## The task
Without including any pictures, reproduce all the lines below word for word.
**** Provided material ****
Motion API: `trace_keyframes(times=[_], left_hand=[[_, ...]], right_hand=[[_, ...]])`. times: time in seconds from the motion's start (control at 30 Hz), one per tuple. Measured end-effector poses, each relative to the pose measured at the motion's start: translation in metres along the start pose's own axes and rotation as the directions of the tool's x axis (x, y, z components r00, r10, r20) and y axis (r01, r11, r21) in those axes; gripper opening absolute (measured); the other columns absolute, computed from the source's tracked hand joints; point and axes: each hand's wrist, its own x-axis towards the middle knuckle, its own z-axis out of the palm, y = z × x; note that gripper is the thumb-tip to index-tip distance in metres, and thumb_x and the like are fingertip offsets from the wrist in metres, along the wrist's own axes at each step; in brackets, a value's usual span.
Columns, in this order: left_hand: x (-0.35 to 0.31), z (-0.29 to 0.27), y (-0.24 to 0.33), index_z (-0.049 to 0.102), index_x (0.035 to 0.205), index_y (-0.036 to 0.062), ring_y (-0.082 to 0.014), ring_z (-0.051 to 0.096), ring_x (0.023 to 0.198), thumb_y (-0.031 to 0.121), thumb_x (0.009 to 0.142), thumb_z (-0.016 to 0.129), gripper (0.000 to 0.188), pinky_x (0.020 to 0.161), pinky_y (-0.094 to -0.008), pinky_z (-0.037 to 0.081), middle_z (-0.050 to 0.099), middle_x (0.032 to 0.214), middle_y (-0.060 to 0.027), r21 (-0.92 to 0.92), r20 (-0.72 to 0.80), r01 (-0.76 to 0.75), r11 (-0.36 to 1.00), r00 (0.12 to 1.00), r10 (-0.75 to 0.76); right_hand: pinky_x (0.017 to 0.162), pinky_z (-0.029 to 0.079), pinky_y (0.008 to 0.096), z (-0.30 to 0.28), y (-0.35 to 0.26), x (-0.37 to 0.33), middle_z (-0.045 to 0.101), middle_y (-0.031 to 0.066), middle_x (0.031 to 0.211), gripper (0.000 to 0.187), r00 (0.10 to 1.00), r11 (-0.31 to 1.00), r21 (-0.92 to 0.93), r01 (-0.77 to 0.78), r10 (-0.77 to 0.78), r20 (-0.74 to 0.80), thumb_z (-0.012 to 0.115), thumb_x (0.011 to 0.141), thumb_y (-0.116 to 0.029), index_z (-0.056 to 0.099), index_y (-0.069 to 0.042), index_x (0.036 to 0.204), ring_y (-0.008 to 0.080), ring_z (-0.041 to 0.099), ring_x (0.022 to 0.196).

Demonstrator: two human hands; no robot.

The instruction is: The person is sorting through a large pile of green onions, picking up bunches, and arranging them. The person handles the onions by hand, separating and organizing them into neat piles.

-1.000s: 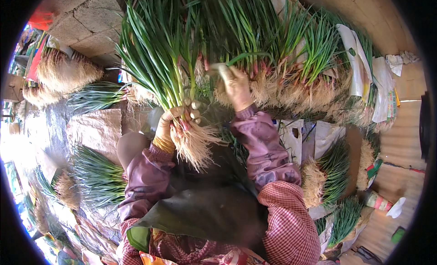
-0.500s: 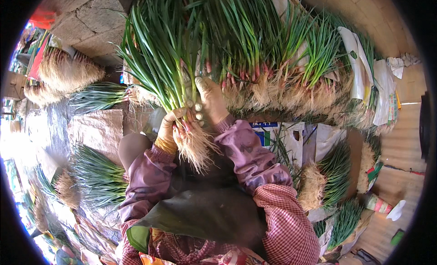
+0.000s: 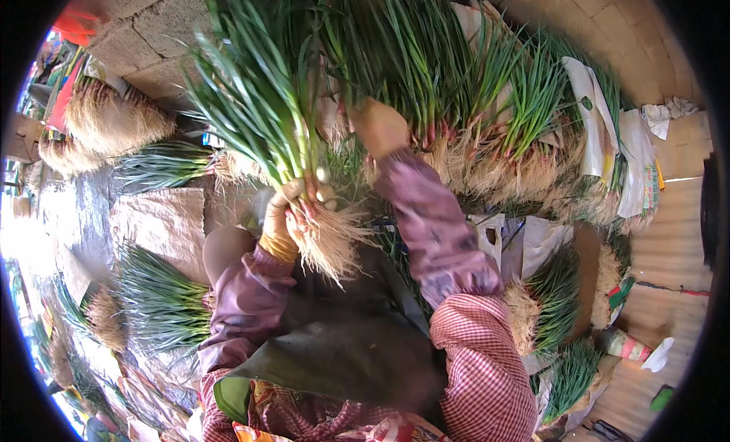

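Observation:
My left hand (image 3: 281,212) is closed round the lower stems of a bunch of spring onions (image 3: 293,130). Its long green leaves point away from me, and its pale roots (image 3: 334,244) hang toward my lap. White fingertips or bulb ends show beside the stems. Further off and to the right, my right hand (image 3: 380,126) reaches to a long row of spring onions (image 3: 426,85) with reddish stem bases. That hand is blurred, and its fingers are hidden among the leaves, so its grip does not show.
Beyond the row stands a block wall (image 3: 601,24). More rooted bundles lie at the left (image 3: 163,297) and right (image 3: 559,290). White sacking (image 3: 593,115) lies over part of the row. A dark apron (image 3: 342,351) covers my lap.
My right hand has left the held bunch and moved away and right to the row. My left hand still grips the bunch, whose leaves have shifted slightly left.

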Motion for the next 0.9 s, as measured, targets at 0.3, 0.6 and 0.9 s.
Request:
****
## Written answer
Motion API: `trace_keyframes(times=[_], left_hand=[[_, ...]], right_hand=[[_, ...]])`. times: time in seconds from the motion's start (control at 30 Hz), one per tuple. Measured end-effector poses, each relative to the pose measured at the motion's start: translation in metres along the start pose's own axes and rotation as the directions of the tool's x axis (x, y, z components r00, r10, r20) and y axis (r01, r11, r21) in those axes; gripper opening absolute (measured); the other columns absolute, computed from the source's tracked hand joints; point and axes: each hand's wrist, its own x-axis towards the middle knuckle, its own z-axis out of the palm, y = z × x; note that gripper is the thumb-tip to index-tip distance in metres, and thumb_x and the like are fingertip offsets from the wrist in metres, along the wrist's own axes at each step; in brackets, a value's usual span.
Columns, in this order: left_hand: x (-0.35 to 0.31), z (-0.29 to 0.27), y (-0.24 to 0.33), index_z (-0.049 to 0.102), index_x (0.035 to 0.205), index_y (-0.036 to 0.062), ring_y (-0.082 to 0.014), ring_z (-0.051 to 0.096), ring_x (0.023 to 0.198), thumb_y (-0.031 to 0.121), thumb_x (0.009 to 0.142), thumb_z (-0.016 to 0.129), gripper (0.000 to 0.188), pinky_x (0.020 to 0.161), pinky_y (-0.094 to -0.008), pinky_z (-0.037 to 0.081), middle_z (-0.050 to 0.099), middle_x (0.032 to 0.214), middle_y (-0.060 to 0.027), r21 (-0.92 to 0.92), r20 (-0.72 to 0.80), r01 (-0.76 to 0.75), r11 (-0.36 to 1.00), r00 (0.12 to 1.00), r10 (-0.75 to 0.76); right_hand: pinky_x (0.017 to 0.162), pinky_z (-0.029 to 0.079), pinky_y (0.008 to 0.096), z (-0.30 to 0.28), y (-0.35 to 0.26), x (-0.37 to 0.33), middle_z (-0.045 to 0.101), middle_y (-0.031 to 0.066), middle_x (0.031 to 0.211), gripper (0.000 to 0.187), r00 (0.10 to 1.00), r11 (-0.31 to 1.00), r21 (-0.92 to 0.93), r01 (-0.77 to 0.78), r10 (-0.77 to 0.78), r20 (-0.74 to 0.80), thumb_z (-0.012 to 0.115), thumb_x (0.011 to 0.141), thumb_y (-0.116 to 0.029), index_z (-0.056 to 0.099), index_y (-0.069 to 0.042), index_x (0.036 to 0.204), ring_y (-0.008 to 0.080), ring_z (-0.041 to 0.099), ring_x (0.022 to 0.196).

Demonstrator: two human hands; no robot.

The instruction is: The person is sorting through a large pile of green onions, picking up bunches, and arranging them. The person handles the onions by hand, separating and organizing them into neat piles.

-1.000s: 
-0.500s: 
+0.000s: 

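Observation:
My left hand (image 3: 281,212) is closed round the lower stems of a bunch of spring onions (image 3: 293,130). Its long green leaves point away from me, and its pale roots (image 3: 334,244) hang toward my lap. White fingertips or bulb ends show beside the stems. Further off and to the right, my right hand (image 3: 380,126) reaches to a long row of spring onions (image 3: 426,85) with reddish stem bases. That hand is blurred, and its fingers are hidden among the leaves, so its grip does not show.
Beyond the row stands a block wall (image 3: 601,24). More rooted bundles lie at the left (image 3: 163,297) and right (image 3: 559,290). White sacking (image 3: 593,115) lies over part of the row. A dark apron (image 3: 342,351) covers my lap.
My right hand has left the held bunch and moved away and right to the row. My left hand still grips the bunch, whose leaves have shifted slightly left.
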
Motion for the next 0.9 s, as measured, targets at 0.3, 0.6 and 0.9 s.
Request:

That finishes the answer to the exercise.